In an interview with The Internationalist, Volvo’s director of global advertising at the time said “Dalarö” was a product of having an ad budget half the size of other car companies and needing to be creative. However, Volvo wasn’t alone in pouring money into these mini-movies. “L.I.E.” director Michael Cuesta helmed a softly-lit 15-minute promotional film for Lexus in 2003 called “Three Journeys,” following three couples as they made their way to the California coast, that was handed out at auto events around the country on DVD and have now become collectibles.

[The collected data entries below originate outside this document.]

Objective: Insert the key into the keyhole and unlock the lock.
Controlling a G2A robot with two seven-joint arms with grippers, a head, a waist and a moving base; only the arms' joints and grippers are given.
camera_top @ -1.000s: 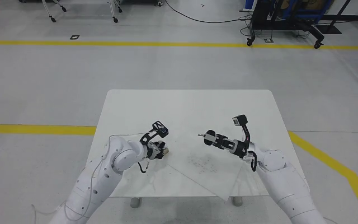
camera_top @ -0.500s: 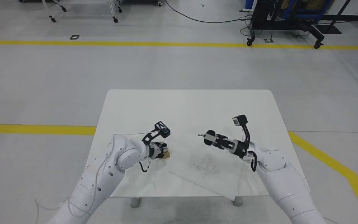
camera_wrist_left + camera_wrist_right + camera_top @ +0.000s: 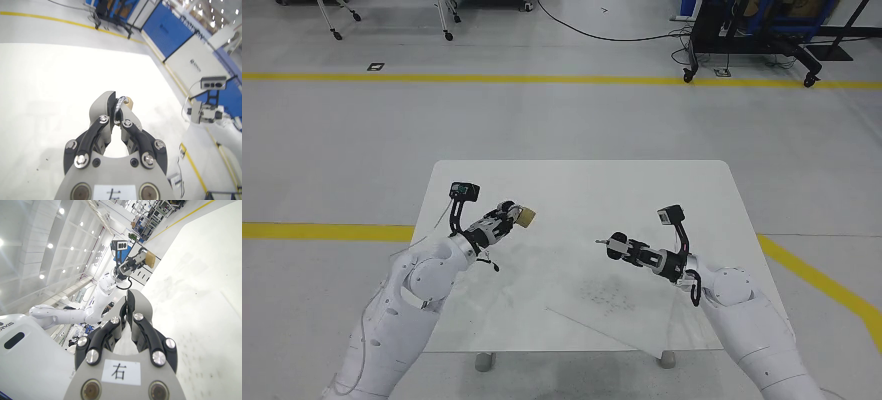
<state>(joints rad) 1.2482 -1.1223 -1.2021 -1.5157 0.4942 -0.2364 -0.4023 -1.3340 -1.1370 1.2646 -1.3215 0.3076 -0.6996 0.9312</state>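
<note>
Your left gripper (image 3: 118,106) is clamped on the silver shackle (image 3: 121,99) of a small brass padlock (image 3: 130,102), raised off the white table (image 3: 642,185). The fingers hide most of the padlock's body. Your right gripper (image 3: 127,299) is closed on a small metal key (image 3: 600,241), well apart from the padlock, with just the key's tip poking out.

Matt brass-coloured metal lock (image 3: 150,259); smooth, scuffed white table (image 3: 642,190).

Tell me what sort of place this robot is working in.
Probably a factory-style test hall or robotics lab: yellow floor lines, a black wheeled equipment cart, and blue and white partition panels beyond the white square table.
</note>
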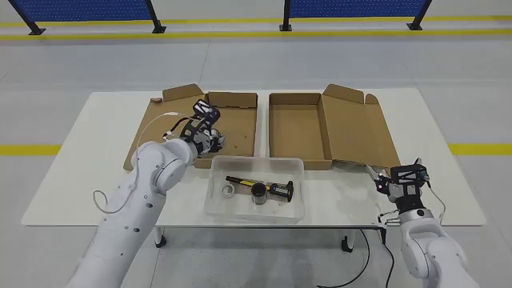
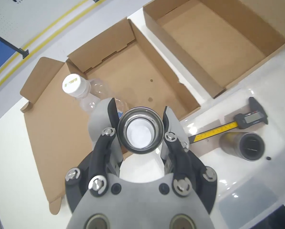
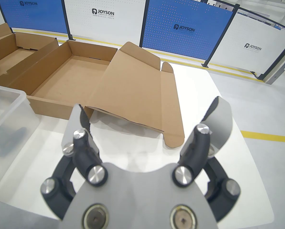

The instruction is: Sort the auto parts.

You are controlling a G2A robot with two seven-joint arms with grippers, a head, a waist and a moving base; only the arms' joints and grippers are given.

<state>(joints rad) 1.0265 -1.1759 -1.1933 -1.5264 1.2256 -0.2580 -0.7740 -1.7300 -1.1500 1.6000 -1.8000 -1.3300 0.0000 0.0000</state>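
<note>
My left gripper [image 2: 140, 110] is shut on a short metal sleeve [image 2: 122, 132], held open end up over the near edge of the left cardboard box [image 2: 123, 72]. In the top view the left gripper [image 1: 210, 133] hangs at that box's [image 1: 240, 124] front left. A clear bin [image 1: 256, 162] holds a yellow caliper [image 2: 216, 131], a second metal sleeve [image 2: 230, 144] and a black part [image 1: 282, 190]. My right gripper [image 3: 148, 107] stands open with nothing between its fingers, low over the table's right front [image 1: 398, 178].
A clear plastic bottle with a white cap [image 2: 75, 85] lies in the left box beyond the held sleeve. The right cardboard box [image 1: 296, 132] stands open, its lid flap [image 3: 137, 91] spread toward my right gripper. The table edge runs close behind the right arm.
</note>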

However, they are not nearly as prized as the granddaddy of the form, BMW’s “The Hire” series, which was launched in 2001 to hawk Beemers and showcase Clive Owen as an elusive chauffeur simply known as “The Driver.” The ads were spearheaded by David Fincher, who never actually directed one of his own, though it’s probably no coincidence that “Se7en” screenwriter Andrew Kevin Walker penned the first installment “Ambush” for the late John Frankenheimer to direct. Shorts from Alejandro González Iñárritu, Ang Lee, John Woo, Joe Carnahan, Tony Scott and Guy Ritchie followed, not to mention my personal favorite, Wong Kar-Wai’s moody, introspective “The Follow” with Forest Whitaker and Mickey Rourke:

Incidentally, it was Whitaker’s involvement that was reported to have kept the DVDs of the Web series in limited supply since his contract required “The Follow” to only be shown online. BMW ultimately decided to end the series after 2002 because of cost, instead putting out a comic book that continued the adventures of the Driver. Though “The Hire” is widely seen as changing car advertising for good, it was a pioneer of a trend that was short-lived. Still, its influence can be seen today even in shorter car commercials directed by less famous names like Ivan Zacharias, who lensed this 2009 Audi ad featuring Jason Statham.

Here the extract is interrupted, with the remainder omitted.